> DIRECTIONS:
Of all the lines in the entries below, give again exactly those starting at the line containing "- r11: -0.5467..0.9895" and ending at the line containing "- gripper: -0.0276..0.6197", both ends included, and no others.

Stored dataset items:

—————

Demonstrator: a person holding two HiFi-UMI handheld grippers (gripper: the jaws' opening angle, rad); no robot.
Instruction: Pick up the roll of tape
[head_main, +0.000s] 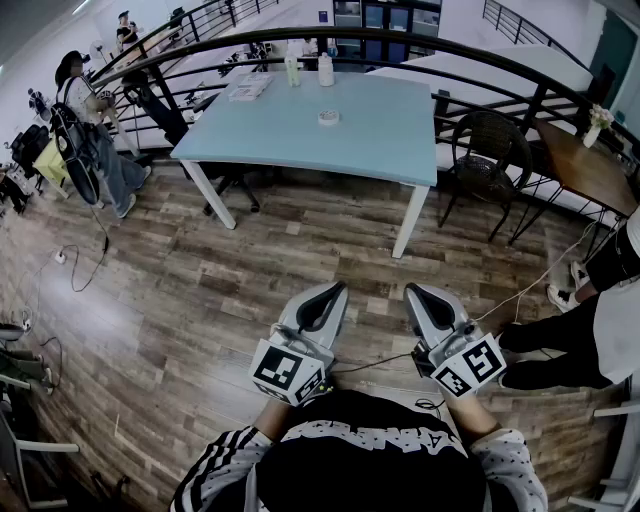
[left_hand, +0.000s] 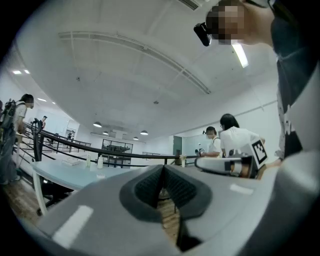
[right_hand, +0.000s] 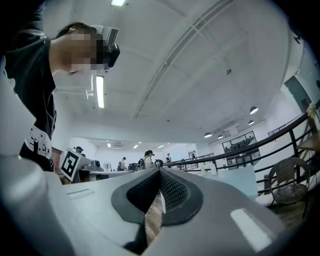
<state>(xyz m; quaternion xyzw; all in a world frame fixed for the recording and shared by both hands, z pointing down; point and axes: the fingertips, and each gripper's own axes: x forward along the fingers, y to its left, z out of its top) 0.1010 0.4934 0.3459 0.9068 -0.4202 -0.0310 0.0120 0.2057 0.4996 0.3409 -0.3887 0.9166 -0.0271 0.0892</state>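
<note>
Left gripper (head_main: 336, 290): you are holding it close to your body, jaws pressed together on nothing, tips pointing toward 12 o'clock.
Right gripper (head_main: 413, 291): you are carrying it just beside the left one, jaws likewise closed tight and empty.
Table (head_main: 390, 135): it is standing well ahead of you at 12 o'clock, across the wooden floor (head_main: 200, 290).
Bottles (head_main: 325, 70): two are standing near the far edge, at 12 o'clock from the tape.
Roll of tape (head_main: 328, 118): it is lying near the table's middle, well apart from both grippers.
Step in hand: you are likely just starting the approach. Be walking up first, spreading one gripper's jaws before reaching, then closing the pads across the roll's wall.
Hard to make out: the roll is showing too small to judge its width or hole, and neither gripper view is showing it clearly.
</note>
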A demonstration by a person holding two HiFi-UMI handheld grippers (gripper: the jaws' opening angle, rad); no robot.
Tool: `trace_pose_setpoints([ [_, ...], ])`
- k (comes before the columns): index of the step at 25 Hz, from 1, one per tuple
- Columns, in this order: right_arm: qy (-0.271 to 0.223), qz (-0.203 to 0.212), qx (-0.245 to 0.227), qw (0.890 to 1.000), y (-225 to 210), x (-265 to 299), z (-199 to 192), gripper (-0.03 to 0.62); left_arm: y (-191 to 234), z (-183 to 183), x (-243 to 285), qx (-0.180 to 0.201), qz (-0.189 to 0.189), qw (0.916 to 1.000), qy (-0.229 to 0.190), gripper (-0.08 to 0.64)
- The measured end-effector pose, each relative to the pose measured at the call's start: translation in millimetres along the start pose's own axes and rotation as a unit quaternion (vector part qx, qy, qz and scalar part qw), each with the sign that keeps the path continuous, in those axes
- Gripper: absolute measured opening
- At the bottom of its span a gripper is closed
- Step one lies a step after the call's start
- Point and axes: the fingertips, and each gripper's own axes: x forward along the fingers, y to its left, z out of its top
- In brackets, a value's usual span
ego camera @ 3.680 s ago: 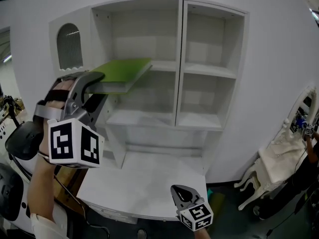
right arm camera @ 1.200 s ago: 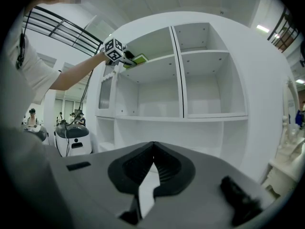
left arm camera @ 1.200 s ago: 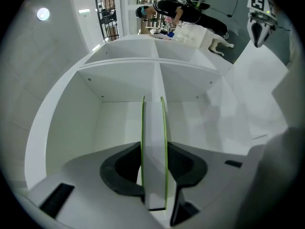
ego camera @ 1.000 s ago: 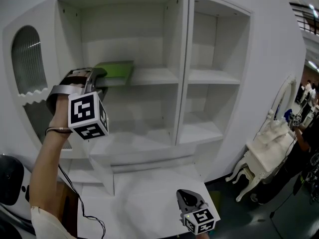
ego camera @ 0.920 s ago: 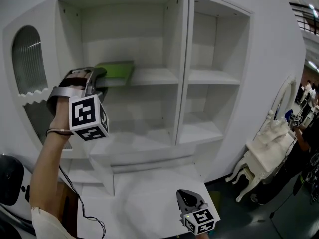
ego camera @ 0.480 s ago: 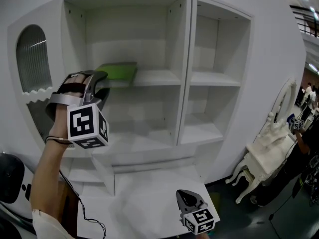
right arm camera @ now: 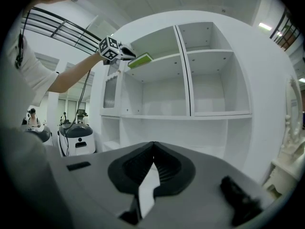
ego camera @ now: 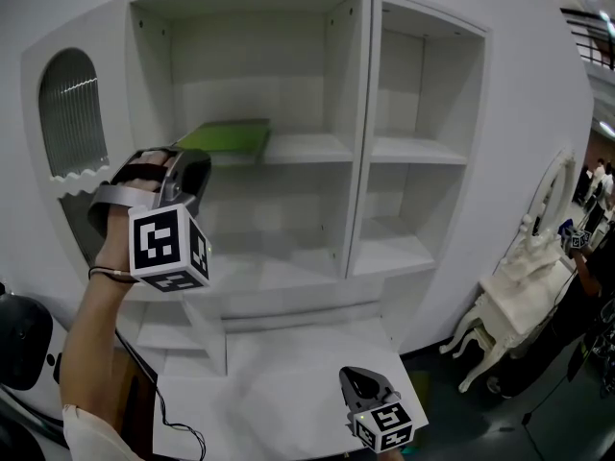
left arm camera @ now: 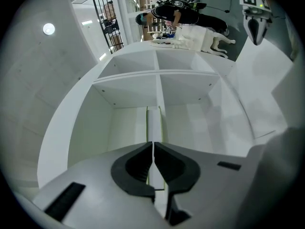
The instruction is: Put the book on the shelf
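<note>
The green book (ego camera: 231,137) lies flat at the left end of the bookcase's middle shelf (ego camera: 307,149). My left gripper (ego camera: 195,169) hangs just before and below the book's near edge, apart from it. Its jaws are closing, tips together, with nothing between them. In the left gripper view the book (left arm camera: 153,120) shows edge-on straight beyond the left gripper (left arm camera: 153,144). My right gripper (ego camera: 354,376) is low over the white desk (ego camera: 288,373), shut and empty. In the right gripper view, past the right gripper (right arm camera: 153,143), the book (right arm camera: 140,60) and left gripper (right arm camera: 125,53) show high up.
The white bookcase has open compartments on the right (ego camera: 413,94) and an arched grille panel (ego camera: 72,113) on the left. An ornate white chair (ego camera: 519,296) stands at the right, with people beyond it. A dark round object (ego camera: 19,339) sits low at the left.
The book, earlier held out before the bookcase, now rests on the shelf. My left gripper has let go, drawn back and slightly down, and its jaws have come together. The right gripper stayed put.
</note>
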Motion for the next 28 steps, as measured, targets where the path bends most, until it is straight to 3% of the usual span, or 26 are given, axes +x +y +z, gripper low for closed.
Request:
trace_pose_setpoints([
  [28, 0.000, -0.013, 0.010, 1.000, -13, 2, -4, 0.012, -8, -20, 41, -0.003, -0.015, 0.9991, 0.040, 0.015],
])
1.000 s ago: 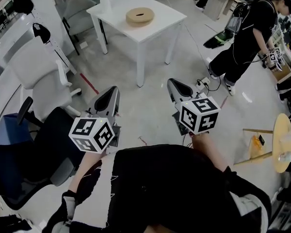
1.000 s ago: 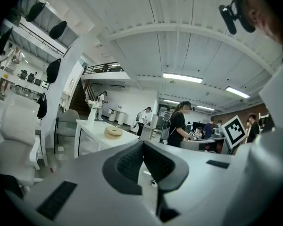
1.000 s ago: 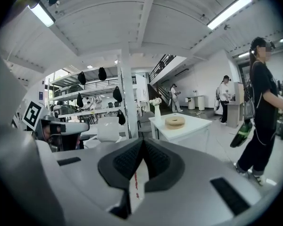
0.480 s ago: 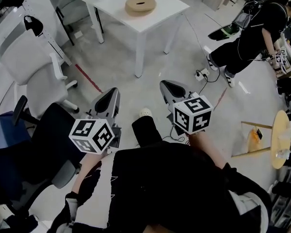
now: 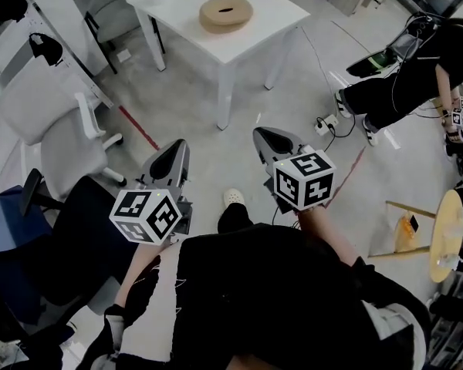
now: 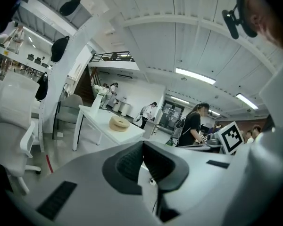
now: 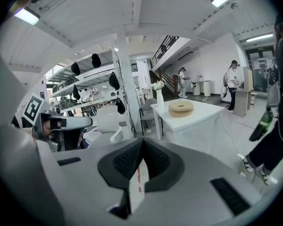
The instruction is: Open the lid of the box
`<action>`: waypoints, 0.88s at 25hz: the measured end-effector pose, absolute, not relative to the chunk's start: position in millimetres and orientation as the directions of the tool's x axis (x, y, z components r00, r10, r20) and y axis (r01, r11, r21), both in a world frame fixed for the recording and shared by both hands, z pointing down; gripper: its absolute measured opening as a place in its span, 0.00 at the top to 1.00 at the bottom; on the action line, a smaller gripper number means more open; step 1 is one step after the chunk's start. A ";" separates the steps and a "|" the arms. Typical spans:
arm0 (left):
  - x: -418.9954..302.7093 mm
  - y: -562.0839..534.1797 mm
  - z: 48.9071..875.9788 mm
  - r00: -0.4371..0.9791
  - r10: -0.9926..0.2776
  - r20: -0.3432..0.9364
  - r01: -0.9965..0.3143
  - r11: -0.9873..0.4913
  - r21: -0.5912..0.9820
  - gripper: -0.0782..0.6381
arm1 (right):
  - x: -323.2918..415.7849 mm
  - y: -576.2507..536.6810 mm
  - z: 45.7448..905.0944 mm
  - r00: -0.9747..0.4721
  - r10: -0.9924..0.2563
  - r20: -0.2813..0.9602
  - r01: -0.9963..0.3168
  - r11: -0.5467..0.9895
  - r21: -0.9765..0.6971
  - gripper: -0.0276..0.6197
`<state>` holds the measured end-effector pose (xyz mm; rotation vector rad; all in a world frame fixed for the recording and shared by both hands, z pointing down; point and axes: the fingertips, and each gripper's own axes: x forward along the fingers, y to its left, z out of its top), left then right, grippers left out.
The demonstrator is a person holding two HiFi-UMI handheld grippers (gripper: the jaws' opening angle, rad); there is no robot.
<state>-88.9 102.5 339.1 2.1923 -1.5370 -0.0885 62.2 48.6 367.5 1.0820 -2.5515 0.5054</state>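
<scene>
Walking in, both tools empty

My left gripper (image 5: 177, 151) and right gripper (image 5: 268, 139) stayed closed on nothing. My shoe (image 5: 233, 197) had come into view. The round box (image 5: 226, 13) sat well ahead on the white table (image 5: 255, 33), with bare floor (image 5: 193, 91) between and a white chair (image 5: 58, 122) left.

We see the white square table (image 5: 274, 18) and its round tan wooden box (image 5: 226, 12) higher in the head view. A pale shoe (image 5: 232, 198) has come into sight

Box (image 5: 226, 13) on table (image 5: 272, 12), upper centre: too small to tell lid seam. Bystander (image 5: 401, 91) cut off, upper right edge.
</scene>
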 end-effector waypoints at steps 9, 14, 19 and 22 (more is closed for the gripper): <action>-93.5 23.7 327.0 0.356 -0.911 0.208 -0.874 -0.246 0.419 0.88 | 58.8 -43.2 357.4 -0.678 -0.601 0.424 -0.718 0.666 -0.204 0.95; -91.3 -11.4 330.0 0.356 -0.913 0.201 -0.868 -0.244 0.432 0.88 | 66.9 -91.7 354.8 -0.673 -0.612 0.415 -0.723 0.661 -0.200 0.95; -84.0 -48.4 329.4 0.348 -0.920 0.179 -0.873 -0.248 0.420 0.88 | 73.2 -126.4 364.3 -0.676 -0.604 0.422 -0.719 0.666 -0.199 0.95; -83.1 -63.2 329.5 0.324 -0.930 0.171 -0.884 -0.233 0.405 0.88 | 72.7 -143.5 366.1 -0.687 -0.596 0.415 -0.707 0.679 -0.196 0.95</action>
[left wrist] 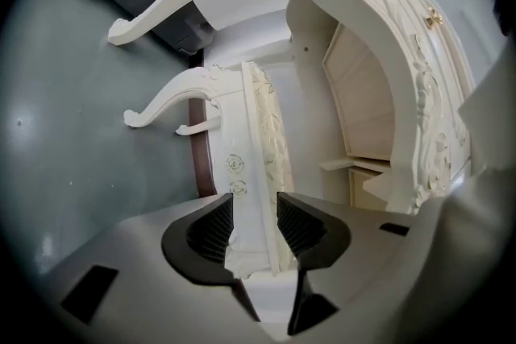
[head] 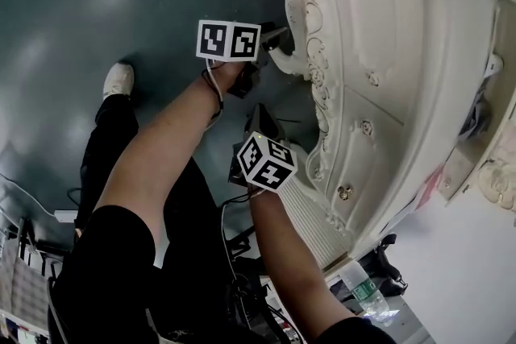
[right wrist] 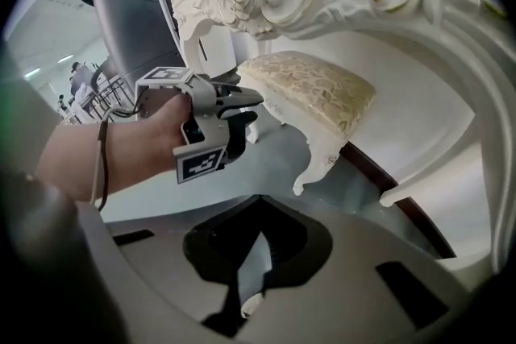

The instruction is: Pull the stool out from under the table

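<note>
- The left gripper (left wrist: 255,199) is straddling the near rim of the cream carved stool with the brocade seat (left wrist: 256,133). Its jaws are parted and apparently not pinching yet, and the rim's long axis is running toward 12 o'clock.
- That stool is sitting tucked under the ornate cream table (left wrist: 379,52), with its legs pointing to 9 o'clock.
- The right gripper (right wrist: 258,213) is hovering apart, jaws clenched on nothing, with the stool lying at its 1 o'clock. The left gripper is nearer, so the pull is likely falling to it.
</note>
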### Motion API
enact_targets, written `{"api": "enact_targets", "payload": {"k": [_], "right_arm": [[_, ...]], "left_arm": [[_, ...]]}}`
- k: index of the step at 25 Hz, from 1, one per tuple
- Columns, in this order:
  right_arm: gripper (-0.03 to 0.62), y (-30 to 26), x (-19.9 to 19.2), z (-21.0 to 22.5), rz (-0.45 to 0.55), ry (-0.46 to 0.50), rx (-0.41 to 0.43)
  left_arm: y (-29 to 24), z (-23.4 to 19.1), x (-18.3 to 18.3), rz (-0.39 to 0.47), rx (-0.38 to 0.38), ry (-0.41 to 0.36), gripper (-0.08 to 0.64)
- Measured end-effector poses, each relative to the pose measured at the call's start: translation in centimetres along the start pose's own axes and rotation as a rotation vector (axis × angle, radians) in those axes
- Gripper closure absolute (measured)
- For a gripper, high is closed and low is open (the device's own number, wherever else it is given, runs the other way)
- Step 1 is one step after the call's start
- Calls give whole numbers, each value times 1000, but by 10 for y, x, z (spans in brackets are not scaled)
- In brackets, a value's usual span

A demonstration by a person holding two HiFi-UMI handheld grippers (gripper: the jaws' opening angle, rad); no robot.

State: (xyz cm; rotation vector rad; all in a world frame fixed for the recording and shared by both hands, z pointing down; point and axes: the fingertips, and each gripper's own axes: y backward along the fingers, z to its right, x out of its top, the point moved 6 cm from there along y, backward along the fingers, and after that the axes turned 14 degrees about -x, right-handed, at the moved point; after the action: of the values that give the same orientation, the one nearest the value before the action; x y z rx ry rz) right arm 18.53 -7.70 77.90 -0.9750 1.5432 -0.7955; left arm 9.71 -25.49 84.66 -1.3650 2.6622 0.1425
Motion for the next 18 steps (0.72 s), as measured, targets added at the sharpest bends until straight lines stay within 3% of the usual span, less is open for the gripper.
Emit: {"api": "enact_targets", "payload": {"k": [5,14,18], "right_arm": [[584,-12,-7,-2,-11,-29,-10],[584,-39,2,-2,13,-24,-40],[584,-47,3,-1,29,-20,-40]], "left_arm": [[-24,-6,7,-7,-55,-41,369],[-50,-25,16,-29,-107,-6,306],[-50,-46,11,-17,-157,41,148]]}}
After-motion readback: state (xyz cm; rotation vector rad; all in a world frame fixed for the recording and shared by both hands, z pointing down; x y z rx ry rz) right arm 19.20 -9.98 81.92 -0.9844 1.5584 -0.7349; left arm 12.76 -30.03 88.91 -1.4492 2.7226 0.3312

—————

> TASK OUTPUT:
  - r11: -0.5467..0.9895
  - r21: -0.9765..0.6971
  - gripper: -0.0276..0.6197

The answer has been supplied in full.